**What to work on**
Give the listing again exactly, skipping any pictures it holds.

**Data segment**
- - -

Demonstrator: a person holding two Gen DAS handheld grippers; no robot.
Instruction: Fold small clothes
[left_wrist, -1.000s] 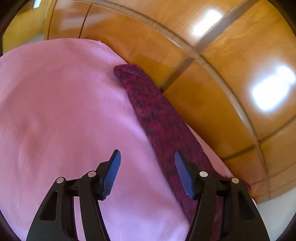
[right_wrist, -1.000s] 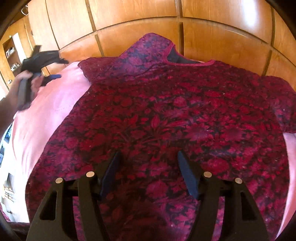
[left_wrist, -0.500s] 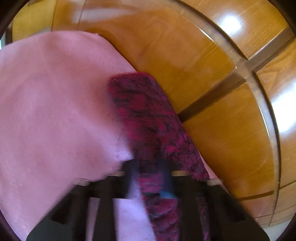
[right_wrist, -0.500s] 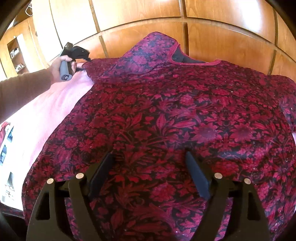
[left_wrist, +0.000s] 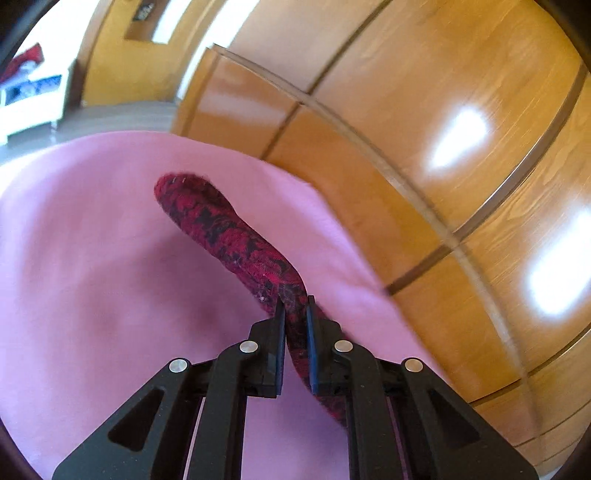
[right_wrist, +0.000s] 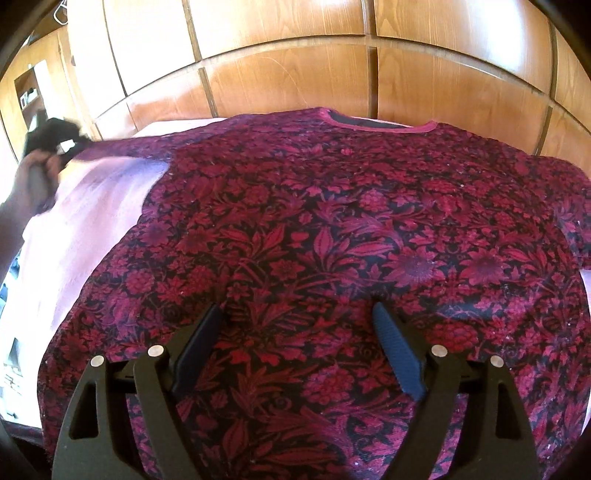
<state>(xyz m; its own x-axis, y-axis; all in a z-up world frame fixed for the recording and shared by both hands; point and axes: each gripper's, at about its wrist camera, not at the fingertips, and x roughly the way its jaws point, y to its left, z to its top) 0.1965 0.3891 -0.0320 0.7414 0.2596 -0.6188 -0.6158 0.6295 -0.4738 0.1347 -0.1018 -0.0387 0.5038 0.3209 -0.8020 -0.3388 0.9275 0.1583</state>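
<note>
Wood panel wall (right_wrist: 280, 85) behind. Pink sheet (left_wrist: 92, 258) covers the surface; can't tell if it's a bed or table. Red floral shirt (right_wrist: 332, 229) lies flat, face up, neckline toward the wall. Its sleeve (left_wrist: 229, 232) is lifted off the sheet. Left tongs (left_wrist: 295, 310) pressed together, pinching the sleeve near its cuff end. Right tongs (right_wrist: 295, 339) spread, hovering over the lower shirt body, holding nothing. Step looks like sleeve fold-in. Next: carry the sleeve across onto the body, lay flat, release.
</note>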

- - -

**Answer to the problem**
Demonstrator: a person holding two Gen DAS handheld grippers; no robot.
Instruction: Fold small clothes
[left_wrist, -1.000s] 
[right_wrist, -1.000s] 
[left_wrist, -0.500s] 
[right_wrist, -0.500s] 
[left_wrist, +0.000s] 
[right_wrist, +0.000s] 
<state>(xyz m; its own x-axis, y-axis; all in a z-up world frame fixed for the recording and shared by both hands; point and axes: each gripper's, at about its wrist camera, not at the fingertips, and x roughly the way its jaws point, y to its left, z to its top) 0.1965 0.3891 -0.0320 0.7414 0.2596 -0.6188 -0.6158 0.6295 -0.4738 0.1347 -0.1018 -0.0387 0.5038 0.3209 -0.8020 -0.3388 0.9275 0.1583</state>
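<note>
Wood panel wall (right_wrist: 280, 85) behind. Pink sheet (left_wrist: 92, 258) covers the surface; can't tell if it's a bed or table. Red floral shirt (right_wrist: 332, 229) lies flat, face up, neckline toward the wall. Its sleeve (left_wrist: 229, 232) is lifted off the sheet. Left tongs (left_wrist: 295, 310) pressed together, pinching the sleeve near its cuff end. Right tongs (right_wrist: 295, 339) spread, hovering over the lower shirt body, holding nothing. Step looks like sleeve fold-in. Next: carry the sleeve across onto the body, lay flat, release.
</note>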

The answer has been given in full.